All excellent points. It seems the OP is so enamored with EV's that he wants to forcve square pegs into round holes. Battery powered technology has a role to play. Trains isn't one of them.

Well, maybe is can or can't, all I'm saying is that all these battery-powered EV things the OP gets a stiffy over all need CHARGED. They don't GENERATE their own power, something else does, then it must be stored and/or transmitted to the EV, then charged up itself. That is a WHOLE LOT of extra steps already putting EV technology at a decided COST disadvantage!

Then the entire idea of battery EV technology is predicated on how GREEN it is, but that ENTIRELY depends on how the power was itself originally created! If the generation process pollutes and if the manufacturing process of making all these batteries, et al. pollutes, then the EV vehicle is no greener than the SUM all all of the pollution it took to get it to that point.

That doesn't even consider whether with all this added complexity to the chain whether the final total operating cost of the EV vehicle is even remotely as cheap to operate as a regular train or car. If it is even 10% more costly to operate in toto, then that is a 10% rise in cost to all the services it provides.

A 10% increase in getting stuff to the stores would alone be an economic disaster as that would have to be recovered in dramatic product and food cost increases!

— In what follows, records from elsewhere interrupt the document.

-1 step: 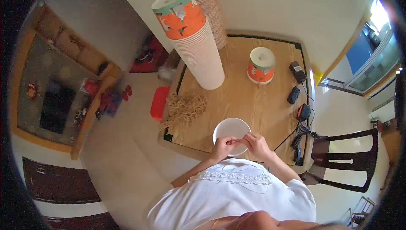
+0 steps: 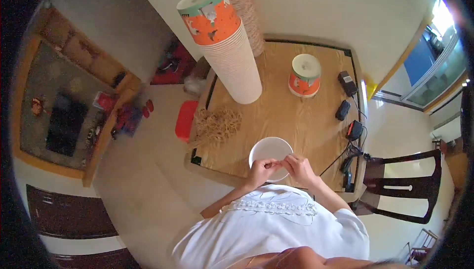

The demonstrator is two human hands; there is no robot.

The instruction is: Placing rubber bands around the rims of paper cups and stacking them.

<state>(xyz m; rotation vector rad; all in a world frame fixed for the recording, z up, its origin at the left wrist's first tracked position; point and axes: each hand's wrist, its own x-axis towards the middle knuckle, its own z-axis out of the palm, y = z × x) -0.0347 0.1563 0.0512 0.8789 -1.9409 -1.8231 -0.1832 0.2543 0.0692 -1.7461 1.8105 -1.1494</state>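
Note:
A white round paper bucket [image 2: 270, 146] stands mouth up at the table's near edge, close to my body. Over its near side my left hand [image 2: 262, 171] and my right hand [image 2: 299, 169] meet, fingertips almost touching. Both hands are closed in a pinch. Whatever lies between the fingers is too small to make out. To the left of the bucket is a loose heap of tan, curly strands, like twine or paper cord [image 2: 217, 126].
On the wooden table [image 2: 276, 116] a tall stack of nested buckets [image 2: 229, 56] leans, with another stack [image 2: 244, 7] behind it. An upturned orange-and-green bucket [image 2: 304, 83] stands farther back. Black adapters [image 2: 347, 83] and cables line the right edge. A dark chair [image 2: 405, 187] stands right.

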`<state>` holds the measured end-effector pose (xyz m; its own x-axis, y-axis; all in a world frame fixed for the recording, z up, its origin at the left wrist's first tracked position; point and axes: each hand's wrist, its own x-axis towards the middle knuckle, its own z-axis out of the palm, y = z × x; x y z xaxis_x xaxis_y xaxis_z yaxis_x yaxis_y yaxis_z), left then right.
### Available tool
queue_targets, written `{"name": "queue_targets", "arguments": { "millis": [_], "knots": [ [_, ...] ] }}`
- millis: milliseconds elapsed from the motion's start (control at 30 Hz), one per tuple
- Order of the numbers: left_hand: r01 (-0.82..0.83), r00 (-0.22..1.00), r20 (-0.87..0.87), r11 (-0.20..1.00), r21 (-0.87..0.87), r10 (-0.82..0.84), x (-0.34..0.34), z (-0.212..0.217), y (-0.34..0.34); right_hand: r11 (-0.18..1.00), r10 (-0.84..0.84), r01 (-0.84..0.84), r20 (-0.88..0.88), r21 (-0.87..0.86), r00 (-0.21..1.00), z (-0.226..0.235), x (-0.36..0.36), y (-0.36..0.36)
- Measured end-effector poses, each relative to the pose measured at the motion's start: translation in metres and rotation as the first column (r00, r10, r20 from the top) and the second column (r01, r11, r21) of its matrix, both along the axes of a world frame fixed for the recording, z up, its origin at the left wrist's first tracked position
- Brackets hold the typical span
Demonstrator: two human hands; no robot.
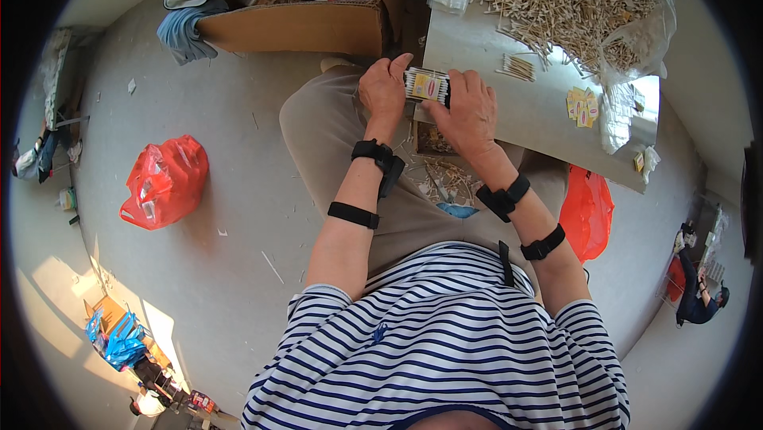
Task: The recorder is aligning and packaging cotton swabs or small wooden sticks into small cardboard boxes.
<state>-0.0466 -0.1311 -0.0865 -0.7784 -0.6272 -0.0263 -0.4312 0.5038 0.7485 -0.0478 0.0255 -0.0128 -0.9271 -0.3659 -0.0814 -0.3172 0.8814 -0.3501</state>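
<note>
Between my two hands is a small flat pack of cotton swabs (427, 85) with a yellow printed card in it, held above my lap by the table's left edge. My left hand (383, 90) is closed round the pack's left end, thumb at the top. At the other end my right hand (470, 112) grips it, thumb along the lower edge; some of its fingertips are hidden. On the metal-topped table (469, 42) lie a big heap of loose cotton swabs (564, 5), a small row of swabs (518, 67) and several yellow cards (582, 106).
A cardboard box (302, 26) of cloths and other items stands ahead to the left. Clear plastic sheeting (620, 116) hangs over the table. Red bags rest on the floor at left (167, 182) and right (586, 211). Below my hands, loose swabs (449, 180) lie scattered. Other people sit far off at both sides.
</note>
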Motion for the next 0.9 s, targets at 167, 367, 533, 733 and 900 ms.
{"name": "queue_targets", "arguments": {
  "millis": [167,367,533,733,900],
  "knots": [
    [-0.001,1.0,-0.021,1.0,0.017,0.002,-0.002,0.002,0.0,0.956,0.293,-0.292,-0.172,0.033,0.94,-0.024,0.014,0.001],
    [0.065,0.984,-0.178,0.902,0.426,0.013,0.001,-0.017,-0.022,0.958,0.282,-0.285,-0.132,-0.009,0.95,-0.041,0.018,-0.001],
    [0.087,0.992,-0.106,0.963,0.256,-0.061,-0.002,-0.017,-0.008,0.96,0.27,-0.277,-0.131,-0.035,0.954,-0.044,0.019,0.001],
    [0.032,0.996,-0.084,0.989,0.148,-0.02,-0.001,-0.005,0.0,0.961,0.259,-0.269,-0.126,-0.069,0.958,-0.043,0.02,-0.004],
    [0.045,0.994,-0.104,0.985,0.168,-0.028,-0.003,-0.012,-0.002,0.959,0.26,-0.272,-0.139,-0.076,0.956,-0.043,0.02,-0.007]
  ]
}}
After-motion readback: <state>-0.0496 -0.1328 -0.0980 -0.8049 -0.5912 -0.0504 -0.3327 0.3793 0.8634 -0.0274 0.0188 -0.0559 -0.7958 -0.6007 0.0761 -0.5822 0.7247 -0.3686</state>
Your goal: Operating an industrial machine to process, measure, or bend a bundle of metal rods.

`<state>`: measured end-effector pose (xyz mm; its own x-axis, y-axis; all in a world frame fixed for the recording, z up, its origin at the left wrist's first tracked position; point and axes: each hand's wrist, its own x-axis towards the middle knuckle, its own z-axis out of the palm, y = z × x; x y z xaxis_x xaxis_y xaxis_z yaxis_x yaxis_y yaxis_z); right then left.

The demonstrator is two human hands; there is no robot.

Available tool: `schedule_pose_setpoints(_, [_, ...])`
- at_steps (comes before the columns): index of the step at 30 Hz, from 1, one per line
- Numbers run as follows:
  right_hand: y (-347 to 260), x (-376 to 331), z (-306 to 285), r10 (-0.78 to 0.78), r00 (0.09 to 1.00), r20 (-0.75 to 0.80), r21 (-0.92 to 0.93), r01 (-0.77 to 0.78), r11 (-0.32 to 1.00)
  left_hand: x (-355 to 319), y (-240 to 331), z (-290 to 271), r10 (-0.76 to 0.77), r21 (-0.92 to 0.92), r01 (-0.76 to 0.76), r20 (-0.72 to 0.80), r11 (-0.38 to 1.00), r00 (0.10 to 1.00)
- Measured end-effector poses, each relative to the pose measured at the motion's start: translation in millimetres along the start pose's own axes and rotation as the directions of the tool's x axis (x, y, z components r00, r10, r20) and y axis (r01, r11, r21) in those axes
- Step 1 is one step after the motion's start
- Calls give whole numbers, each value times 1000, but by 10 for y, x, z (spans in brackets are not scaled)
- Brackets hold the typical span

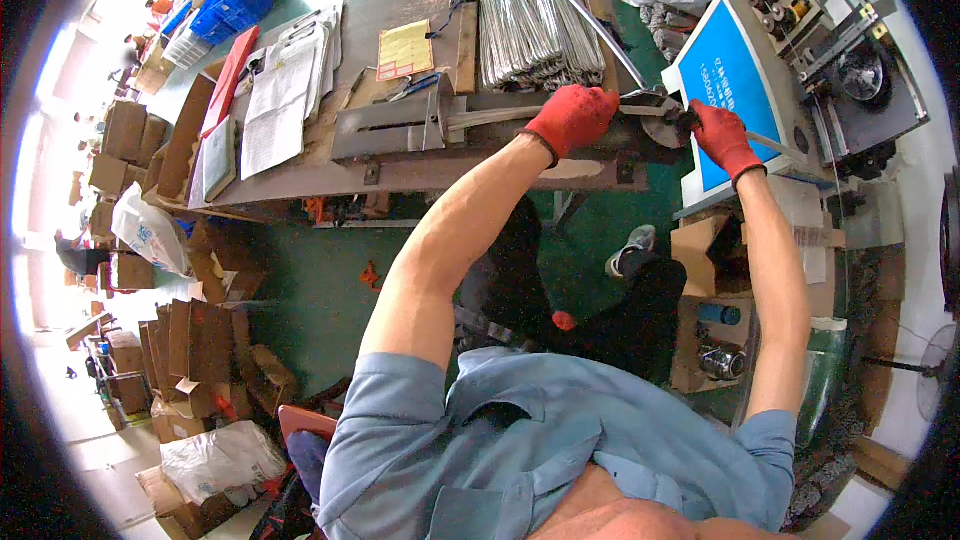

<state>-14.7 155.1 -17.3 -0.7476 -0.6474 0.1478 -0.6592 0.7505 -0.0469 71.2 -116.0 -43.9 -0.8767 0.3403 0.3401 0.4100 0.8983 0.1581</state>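
Gloves first: both hands are in red work gloves, out over a brown counter [300,180] at a small bending jig. Left hand [572,118] is curled down, fingers closed on a thin silver tube [500,116] right where it meets the round metal wheel [662,130] of the jig. Right hand [722,137] sits just beside the wheel on the other side, fingers wrapped tight around a dark handle [688,120], with a thin rod [775,145] sticking out past the glove toward a blue-fronted machine [735,75]. The tube lies flat along the counter's front edge, running from a grey metal bracket [392,125] to the wheel. Behind it is a big stack of identical silver tubes [530,25], plus a yellow sheet [404,50] and some white papers [280,100] further left. Cardboard boxes [210,340] are piled on the green floor [330,280] below.
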Motion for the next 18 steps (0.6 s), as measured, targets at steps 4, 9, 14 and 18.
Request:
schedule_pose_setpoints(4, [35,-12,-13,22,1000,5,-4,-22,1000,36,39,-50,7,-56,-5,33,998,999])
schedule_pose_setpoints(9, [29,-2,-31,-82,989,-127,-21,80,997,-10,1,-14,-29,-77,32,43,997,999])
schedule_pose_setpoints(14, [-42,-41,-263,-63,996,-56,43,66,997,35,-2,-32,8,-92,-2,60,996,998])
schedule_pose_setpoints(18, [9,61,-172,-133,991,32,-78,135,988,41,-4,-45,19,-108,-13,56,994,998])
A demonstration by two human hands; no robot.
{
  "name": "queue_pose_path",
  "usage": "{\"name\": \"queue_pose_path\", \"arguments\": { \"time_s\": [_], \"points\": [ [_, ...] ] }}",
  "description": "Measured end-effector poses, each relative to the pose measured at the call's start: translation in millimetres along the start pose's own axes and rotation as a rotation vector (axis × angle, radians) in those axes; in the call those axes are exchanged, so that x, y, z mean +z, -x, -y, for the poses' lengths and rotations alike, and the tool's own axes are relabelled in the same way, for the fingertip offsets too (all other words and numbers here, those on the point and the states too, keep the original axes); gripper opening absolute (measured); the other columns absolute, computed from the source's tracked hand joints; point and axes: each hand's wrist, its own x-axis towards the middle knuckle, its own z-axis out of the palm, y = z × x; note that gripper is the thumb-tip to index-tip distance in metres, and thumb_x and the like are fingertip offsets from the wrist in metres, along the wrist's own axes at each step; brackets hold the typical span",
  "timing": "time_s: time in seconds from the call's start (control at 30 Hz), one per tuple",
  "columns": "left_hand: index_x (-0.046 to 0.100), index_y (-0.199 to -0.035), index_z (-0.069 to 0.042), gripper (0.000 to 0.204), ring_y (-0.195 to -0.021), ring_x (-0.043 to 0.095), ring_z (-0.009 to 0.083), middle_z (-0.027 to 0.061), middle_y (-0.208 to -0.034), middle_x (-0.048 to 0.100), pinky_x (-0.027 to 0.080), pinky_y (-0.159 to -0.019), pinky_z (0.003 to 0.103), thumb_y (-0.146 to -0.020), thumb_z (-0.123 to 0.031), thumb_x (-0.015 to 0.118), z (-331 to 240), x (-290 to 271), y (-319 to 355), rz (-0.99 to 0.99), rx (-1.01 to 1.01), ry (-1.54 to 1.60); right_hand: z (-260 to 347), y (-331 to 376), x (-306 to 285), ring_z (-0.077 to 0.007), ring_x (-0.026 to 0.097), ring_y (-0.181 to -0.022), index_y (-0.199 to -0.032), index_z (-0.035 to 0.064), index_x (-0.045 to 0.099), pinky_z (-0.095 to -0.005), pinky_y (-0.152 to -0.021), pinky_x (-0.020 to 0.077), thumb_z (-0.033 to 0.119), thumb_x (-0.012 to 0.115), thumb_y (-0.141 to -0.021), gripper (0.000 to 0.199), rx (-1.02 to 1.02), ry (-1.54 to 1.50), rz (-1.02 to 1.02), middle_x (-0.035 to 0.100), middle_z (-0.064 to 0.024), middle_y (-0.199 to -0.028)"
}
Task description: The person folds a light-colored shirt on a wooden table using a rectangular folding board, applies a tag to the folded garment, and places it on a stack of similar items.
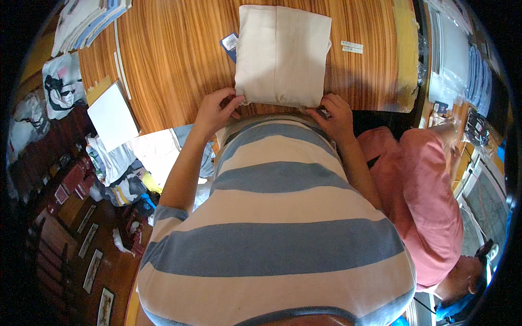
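A cream cloth garment [283, 54], folded into a near square, lies flat on the wood-grain table in front of me. My left hand [219, 112] pinches its near left corner between thumb and fingers. At the near right corner, my right hand [334, 118] has its fingers curled on the edge of the cloth. A dark blue tag [230, 45] with a white label sticks out from beneath the garment's left side. To the right of the cloth lie small white label strips [352, 47].
A white board [113, 117] rests at the table's left edge, with bagged and loose clothes below it. Folded garments [89, 24] are stacked at the far left. A person in a pink shirt [418, 201] is close on my right. Plastic-wrapped clothes [450, 60] are piled at the right.
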Motion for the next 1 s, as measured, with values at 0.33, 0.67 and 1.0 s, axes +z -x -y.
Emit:
{"name": "queue_pose_path", "arguments": {
  "time_s": [0.33, 0.67, 1.0],
  "points": [
    [0.073, -0.104, 0.000, 0.025, -0.080, 0.071, 0.0230, 0.0125, -0.092, 0.069, 0.057, -0.071, 0.035, -0.098, -0.023, 0.077, 19, -14, -2, 0.040, 0.254, -0.294, -11, 7, 0, -0.0358, 0.066, -0.091, -0.086, 0.0022, 0.073, -0.0459, -0.081, 0.0532, 0.023, 0.085, -0.085, 0.024, 0.021, -0.067, 0.008, 0.069, -0.0136, -0.091],
    [0.072, -0.096, -0.001, 0.024, -0.086, 0.068, 0.0376, 0.0169, -0.092, 0.067, 0.055, -0.076, 0.044, -0.095, -0.025, 0.077, 19, -11, 9, -0.002, 0.310, -0.522, 6, 21, -4, -0.0361, 0.065, -0.093, -0.084, 0.0017, 0.075, -0.0463, -0.083, 0.0527, 0.027, 0.081, -0.089, 0.026, 0.174, -0.085, 0.129, 0.069, -0.0153, -0.091],
    [0.064, -0.139, -0.011, 0.051, -0.151, 0.038, 0.0413, 0.0163, -0.162, 0.044, 0.031, -0.121, 0.061, -0.094, -0.034, 0.070, -46, 54, -49, -0.324, 0.893, -0.864, 45, -62, 20, -0.0395, 0.046, -0.146, -0.151, 0.0214, 0.057, -0.0597, -0.117, 0.0362, 0.033, 0.065, -0.100, 0.053, -0.125, 0.209, -0.208, 0.049, -0.0119, -0.159]
  ]
}}
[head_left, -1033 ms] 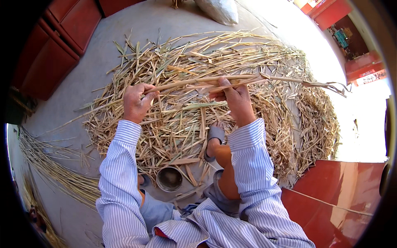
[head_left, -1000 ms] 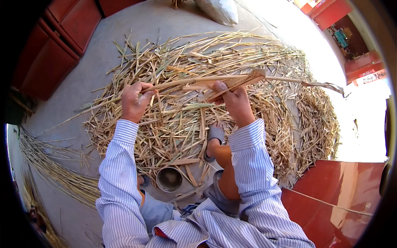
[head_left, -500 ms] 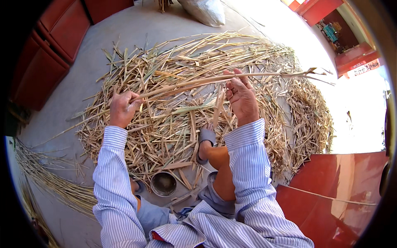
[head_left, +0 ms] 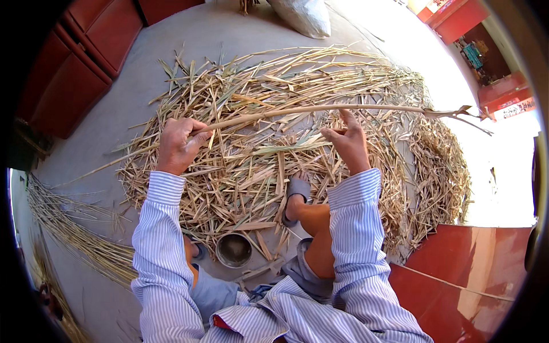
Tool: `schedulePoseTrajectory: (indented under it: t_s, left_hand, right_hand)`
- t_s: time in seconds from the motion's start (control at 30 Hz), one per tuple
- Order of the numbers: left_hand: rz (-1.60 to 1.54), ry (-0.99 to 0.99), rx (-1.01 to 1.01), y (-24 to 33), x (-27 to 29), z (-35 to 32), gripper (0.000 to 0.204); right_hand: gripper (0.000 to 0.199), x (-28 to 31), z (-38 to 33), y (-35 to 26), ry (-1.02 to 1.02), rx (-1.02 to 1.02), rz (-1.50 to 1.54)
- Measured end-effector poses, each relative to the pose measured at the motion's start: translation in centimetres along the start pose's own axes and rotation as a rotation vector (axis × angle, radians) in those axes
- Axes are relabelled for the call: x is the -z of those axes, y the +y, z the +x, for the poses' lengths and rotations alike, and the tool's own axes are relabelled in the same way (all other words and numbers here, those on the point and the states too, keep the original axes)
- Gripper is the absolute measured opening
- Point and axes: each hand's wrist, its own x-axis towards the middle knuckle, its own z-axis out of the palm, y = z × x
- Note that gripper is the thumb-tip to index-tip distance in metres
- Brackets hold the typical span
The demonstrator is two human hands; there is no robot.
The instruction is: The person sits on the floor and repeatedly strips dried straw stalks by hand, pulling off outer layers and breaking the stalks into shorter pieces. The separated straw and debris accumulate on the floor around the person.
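My left hand (head_left: pixel 178 144) is closed round a long, dry, tan reed stalk (head_left: pixel 274 114). The stalk runs across in front of me, bowing slightly upward, and its frayed, leafy tip (head_left: pixel 454 113) reaches far to the right. Its thin other end slants down to the left, beyond my fist. My right hand (head_left: pixel 351 142) has thumb and forefinger spread apart. The forefinger's tip is at the stalk's underside, and the other fingers are partly hidden. Below both hands lies a wide heap of dry husks and leaf strips (head_left: pixel 246 183), with longer stalks at its far side.
Near my feet stands a round metal bowl (head_left: pixel 234 250). A bundle of thin stalks (head_left: pixel 80 234) lies at the left. Red cabinets (head_left: pixel 91 46) stand at the far left, a whitish sack (head_left: pixel 303 17) at the back, and a red panel (head_left: pixel 457 274) at the near right.
The loose husk along the stalk is gone from it, leaving it barer. My right hand's fingers have spread apart. The view has shifted, so the scene appears farther right.
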Motion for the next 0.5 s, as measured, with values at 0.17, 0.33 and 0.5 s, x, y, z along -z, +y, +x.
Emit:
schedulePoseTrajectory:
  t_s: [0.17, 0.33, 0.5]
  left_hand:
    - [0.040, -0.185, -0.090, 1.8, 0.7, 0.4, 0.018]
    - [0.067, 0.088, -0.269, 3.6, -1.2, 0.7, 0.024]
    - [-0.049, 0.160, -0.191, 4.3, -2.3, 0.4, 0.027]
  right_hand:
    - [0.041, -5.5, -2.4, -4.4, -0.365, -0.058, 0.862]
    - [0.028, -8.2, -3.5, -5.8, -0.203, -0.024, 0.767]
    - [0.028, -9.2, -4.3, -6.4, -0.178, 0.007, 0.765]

But it could well be much more than 10% more expensive.

Much like the side effects of Covid vaxes and shutdowns, if going "green" with immature EV technology wrecks the economy and people's lives with unaffordable increases in basic goods and services, it becomes a brobdingnagian solution essentially throwing the baby out with the bathwater.
 
Well, maybe is can or can't, all I'm saying is that all these battery-powered EV things the OP gets a stiffy over all need CHARGED. They don't GENERATE their own power, something else does, then it must be stored and/or transmitted to the EV, then charged up itself. That is a WHOLE LOT of extra steps already putting EV technology at a decided COST disadvantage!

Then the entire idea of battery EV technology is predicated on how GREEN it is, but that ENTIRELY depends on how the power was itself originally created! If the generation process pollutes and if the manufacturing process of making all these batteries, et al. pollutes, then the EV vehicle is no greener than the SUM all all of the pollution it took to get it to that point.

That doesn't even consider whether with all this added complexity to the chain whether the final total operating cost of the EV vehicle is even remotely as cheap to operate as a regular train or car. If it is even 10% more costly to operate in toto, then that is a 10% rise in cost to all the services it provides.

A 10% increase in getting stuff to the stores would alone be an economic disaster as that would have to be recovered in dramatic product and food cost increases! But it could well be much more than 10% more expensive.

Much like the side effects of Covid vaxes and shutdowns, if going "green" with immature EV technology wrecks the economy and people's lives with unaffordable increases in basic goods and services, it becomes a brobdingnagian solution essentially throwing the baby out with the bathwater.
In the UK, electric trains have overhead wires, all the rest are diesel. Batteries in trains is a dumb idea.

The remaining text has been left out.